TASK INSTRUCTIONS:
Every entry that follows should be reproduced exactly.
SOURCE INFORMATION Start Marker
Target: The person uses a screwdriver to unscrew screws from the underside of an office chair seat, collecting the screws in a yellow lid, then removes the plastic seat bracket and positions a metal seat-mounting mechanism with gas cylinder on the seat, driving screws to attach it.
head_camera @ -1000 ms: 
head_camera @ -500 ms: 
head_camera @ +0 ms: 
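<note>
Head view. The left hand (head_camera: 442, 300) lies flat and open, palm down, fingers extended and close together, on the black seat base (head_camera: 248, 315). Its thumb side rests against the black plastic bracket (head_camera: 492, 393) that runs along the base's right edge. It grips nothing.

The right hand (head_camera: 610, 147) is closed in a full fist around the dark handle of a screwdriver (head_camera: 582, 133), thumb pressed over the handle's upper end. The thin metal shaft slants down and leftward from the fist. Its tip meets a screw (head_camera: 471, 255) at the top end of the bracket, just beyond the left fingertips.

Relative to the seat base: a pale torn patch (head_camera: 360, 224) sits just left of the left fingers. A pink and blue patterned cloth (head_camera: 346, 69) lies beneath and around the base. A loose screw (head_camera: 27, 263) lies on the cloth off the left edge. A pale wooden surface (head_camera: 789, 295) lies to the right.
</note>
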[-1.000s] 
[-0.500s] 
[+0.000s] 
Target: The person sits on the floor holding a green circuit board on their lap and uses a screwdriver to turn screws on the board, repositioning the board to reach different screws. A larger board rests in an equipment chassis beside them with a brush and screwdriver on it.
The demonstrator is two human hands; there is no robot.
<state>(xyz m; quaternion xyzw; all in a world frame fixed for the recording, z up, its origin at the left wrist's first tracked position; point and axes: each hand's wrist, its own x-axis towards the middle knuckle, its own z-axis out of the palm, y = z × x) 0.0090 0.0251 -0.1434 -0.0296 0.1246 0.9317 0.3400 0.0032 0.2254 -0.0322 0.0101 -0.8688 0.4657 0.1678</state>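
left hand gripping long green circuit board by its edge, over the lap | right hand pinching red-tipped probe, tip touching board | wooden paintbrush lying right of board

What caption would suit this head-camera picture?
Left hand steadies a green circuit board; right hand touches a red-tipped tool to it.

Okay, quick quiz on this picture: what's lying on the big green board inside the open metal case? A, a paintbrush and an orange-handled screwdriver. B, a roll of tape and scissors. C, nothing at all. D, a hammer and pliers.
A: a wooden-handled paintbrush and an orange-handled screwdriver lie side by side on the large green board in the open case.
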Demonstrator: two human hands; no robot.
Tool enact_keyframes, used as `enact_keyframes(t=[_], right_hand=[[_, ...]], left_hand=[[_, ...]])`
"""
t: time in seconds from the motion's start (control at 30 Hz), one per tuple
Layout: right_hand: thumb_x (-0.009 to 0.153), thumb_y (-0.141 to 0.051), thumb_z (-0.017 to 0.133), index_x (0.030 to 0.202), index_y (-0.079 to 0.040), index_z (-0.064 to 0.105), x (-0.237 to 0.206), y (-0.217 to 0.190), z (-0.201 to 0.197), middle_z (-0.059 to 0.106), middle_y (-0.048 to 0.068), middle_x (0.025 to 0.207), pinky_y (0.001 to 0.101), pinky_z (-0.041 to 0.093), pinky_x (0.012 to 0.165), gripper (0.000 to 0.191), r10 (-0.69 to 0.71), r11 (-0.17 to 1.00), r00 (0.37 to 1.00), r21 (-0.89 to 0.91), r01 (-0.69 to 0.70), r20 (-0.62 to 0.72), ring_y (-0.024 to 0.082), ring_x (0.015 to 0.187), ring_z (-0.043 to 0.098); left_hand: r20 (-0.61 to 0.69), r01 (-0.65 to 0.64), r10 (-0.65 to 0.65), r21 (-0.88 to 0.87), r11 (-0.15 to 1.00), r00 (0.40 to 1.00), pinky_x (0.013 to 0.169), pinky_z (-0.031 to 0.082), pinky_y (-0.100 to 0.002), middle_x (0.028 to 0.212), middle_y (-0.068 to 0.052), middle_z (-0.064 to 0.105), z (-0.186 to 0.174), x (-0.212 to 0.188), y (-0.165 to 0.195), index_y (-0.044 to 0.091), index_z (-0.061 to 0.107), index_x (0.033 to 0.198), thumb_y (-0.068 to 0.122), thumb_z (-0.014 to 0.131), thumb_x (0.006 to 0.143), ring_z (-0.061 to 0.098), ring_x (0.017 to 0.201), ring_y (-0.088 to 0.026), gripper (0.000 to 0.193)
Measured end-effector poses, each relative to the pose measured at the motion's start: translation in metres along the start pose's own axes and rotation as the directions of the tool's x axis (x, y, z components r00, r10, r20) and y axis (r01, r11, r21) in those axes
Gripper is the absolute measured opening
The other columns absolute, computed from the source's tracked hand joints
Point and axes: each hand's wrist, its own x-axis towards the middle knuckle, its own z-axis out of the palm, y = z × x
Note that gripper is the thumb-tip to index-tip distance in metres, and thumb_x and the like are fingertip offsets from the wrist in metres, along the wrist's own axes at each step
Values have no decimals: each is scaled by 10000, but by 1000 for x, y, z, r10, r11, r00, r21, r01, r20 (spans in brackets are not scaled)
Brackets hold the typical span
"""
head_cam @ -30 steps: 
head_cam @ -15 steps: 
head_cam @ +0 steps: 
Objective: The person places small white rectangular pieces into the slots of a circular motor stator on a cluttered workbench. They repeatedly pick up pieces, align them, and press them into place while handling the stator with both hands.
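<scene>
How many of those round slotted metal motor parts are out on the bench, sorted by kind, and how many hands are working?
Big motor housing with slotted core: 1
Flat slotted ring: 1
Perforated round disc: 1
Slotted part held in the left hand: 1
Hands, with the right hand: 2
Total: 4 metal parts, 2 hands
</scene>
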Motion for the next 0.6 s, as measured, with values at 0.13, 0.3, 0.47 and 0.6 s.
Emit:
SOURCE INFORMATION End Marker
SOLVED EXERCISE:
Target: The person uses a screwdriver to unscrew screws from the underside of an office chair seat, collecting the screws in a yellow lid, then removes the plastic seat bracket and positions a metal seat-mounting mechanism with gas cylinder on the seat, driving screws to attach it.
head_camera @ -1000 ms: 
head_camera @ -500 ms: 
head_camera @ +0 ms: 
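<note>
Head view. The left hand (head_camera: 442, 300) lies flat and open, palm down, fingers extended and close together, on the black seat base (head_camera: 248, 315). Its thumb side rests against the black plastic bracket (head_camera: 492, 393) that runs along the base's right edge. It grips nothing.

The right hand (head_camera: 610, 147) is closed in a full fist around the dark handle of a screwdriver (head_camera: 582, 133), thumb pressed over the handle's upper end. The thin metal shaft slants down and leftward from the fist. Its tip meets a screw (head_camera: 471, 255) at the top end of the bracket, just beyond the left fingertips.

Relative to the seat base: a pale torn patch (head_camera: 360, 224) sits just left of the left fingers. A pink and blue patterned cloth (head_camera: 346, 69) lies beneath and around the base. A loose screw (head_camera: 27, 263) lies on the cloth off the left edge. A pale wooden surface (head_camera: 789, 295) lies to the right.
</note>
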[-1.000s] 
[-0.500s] 
[+0.000s] 
Target: The person sits on the floor holding a green circuit board on their lap and uses a screwdriver to turn screws on the board, repositioning the board to reach different screws. A larger board rests in an equipment chassis beside them with a brush and screwdriver on it.
The demonstrator is two human hands; there is no robot.
<state>(xyz m; quaternion xyzw; all in a world frame fixed for the recording, z up, its origin at the left wrist's first tracked position; point and axes: each hand's wrist, its own x-axis towards the middle knuckle, its own z-axis out of the palm, y = z × x) 0.0090 0.0251 -0.1434 -0.0296 0.1246 0.9317 0.3400 0.0032 0.2254 -0.0322 0.0101 -0.8688 0.4657 0.1678</state>
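left hand gripping long green circuit board by its edge, over the lap | right hand pinching red-tipped probe, tip touching board | wooden paintbrush lying right of board

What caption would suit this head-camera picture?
Left hand steadies a green circuit board; right hand touches a red-tipped tool to it.

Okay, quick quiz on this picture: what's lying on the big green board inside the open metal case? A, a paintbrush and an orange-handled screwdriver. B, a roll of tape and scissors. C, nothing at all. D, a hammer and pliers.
A: a wooden-handled paintbrush and an orange-handled screwdriver lie side by side on the large green board in the open case.
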Demonstrator: two human hands; no robot.
Tool enact_keyframes, used as `enact_keyframes(t=[_], right_hand=[[_, ...]], left_hand=[[_, ...]])`
"""
t: time in seconds from the motion's start (control at 30 Hz), one per tuple
Layout: right_hand: thumb_x (-0.009 to 0.153), thumb_y (-0.141 to 0.051), thumb_z (-0.017 to 0.133), index_x (0.030 to 0.202), index_y (-0.079 to 0.040), index_z (-0.064 to 0.105), x (-0.237 to 0.206), y (-0.217 to 0.190), z (-0.201 to 0.197), middle_z (-0.059 to 0.106), middle_y (-0.048 to 0.068), middle_x (0.025 to 0.207), pinky_y (0.001 to 0.101), pinky_z (-0.041 to 0.093), pinky_x (0.012 to 0.165), gripper (0.000 to 0.191), r10 (-0.69 to 0.71), r11 (-0.17 to 1.00), r00 (0.37 to 1.00), r21 (-0.89 to 0.91), r01 (-0.69 to 0.70), r20 (-0.62 to 0.72), ring_y (-0.024 to 0.082), ring_x (0.015 to 0.187), ring_z (-0.043 to 0.098); left_hand: r20 (-0.61 to 0.69), r01 (-0.65 to 0.64), r10 (-0.65 to 0.65), r21 (-0.88 to 0.87), r11 (-0.15 to 1.00), r00 (0.40 to 1.00), pinky_x (0.013 to 0.169), pinky_z (-0.031 to 0.082), pinky_y (-0.100 to 0.002), middle_x (0.028 to 0.212), middle_y (-0.068 to 0.052), middle_z (-0.064 to 0.105), z (-0.186 to 0.174), x (-0.212 to 0.188), y (-0.165 to 0.195), index_y (-0.044 to 0.091), index_z (-0.061 to 0.107), index_x (0.033 to 0.198), thumb_y (-0.068 to 0.122), thumb_z (-0.014 to 0.131), thumb_x (0.006 to 0.143), ring_z (-0.061 to 0.098), ring_x (0.017 to 0.201), ring_y (-0.088 to 0.026), gripper (0.000 to 0.193)
Measured end-effector poses, each relative to the pose measured at the motion's start: translation in metres along the start pose's own axes and rotation as the directions of the tool's x axis (x, y, z components r00, r10, r20) and y axis (r01, r11, r21) in those axes
Gripper is the absolute measured opening
The other columns absolute, computed from the source's tracked hand joints
Point and axes: each hand's wrist, its own x-axis towards the middle knuckle, its own z-axis out of the palm, y = z × x
Note that gripper is the thumb-tip to index-tip distance in metres, and thumb_x and the like are fingertip offsets from the wrist in metres, along the wrist's own axes at each step
Values have no decimals: each is scaled by 10000, but by 1000 for x, y, z, r10, r11, r00, r21, r01, r20 (spans in brackets are not scaled)
Brackets hold the typical span
"""
head_cam @ -30 steps: 
head_cam @ -15 steps: 
head_cam @ +0 steps: 
Objective: The person places small white rectangular pieces into the slots of a circular motor stator on a cluttered workbench. They repeatedly pick up pieces, align them, and press them into place while handling the stator with both hands.
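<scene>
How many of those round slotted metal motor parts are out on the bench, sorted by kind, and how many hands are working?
Big motor housing with slotted core: 1
Flat slotted ring: 1
Perforated round disc: 1
Slotted part held in the left hand: 1
Hands, with the right hand: 2
Total: 4 metal parts, 2 hands
</scene>
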Motion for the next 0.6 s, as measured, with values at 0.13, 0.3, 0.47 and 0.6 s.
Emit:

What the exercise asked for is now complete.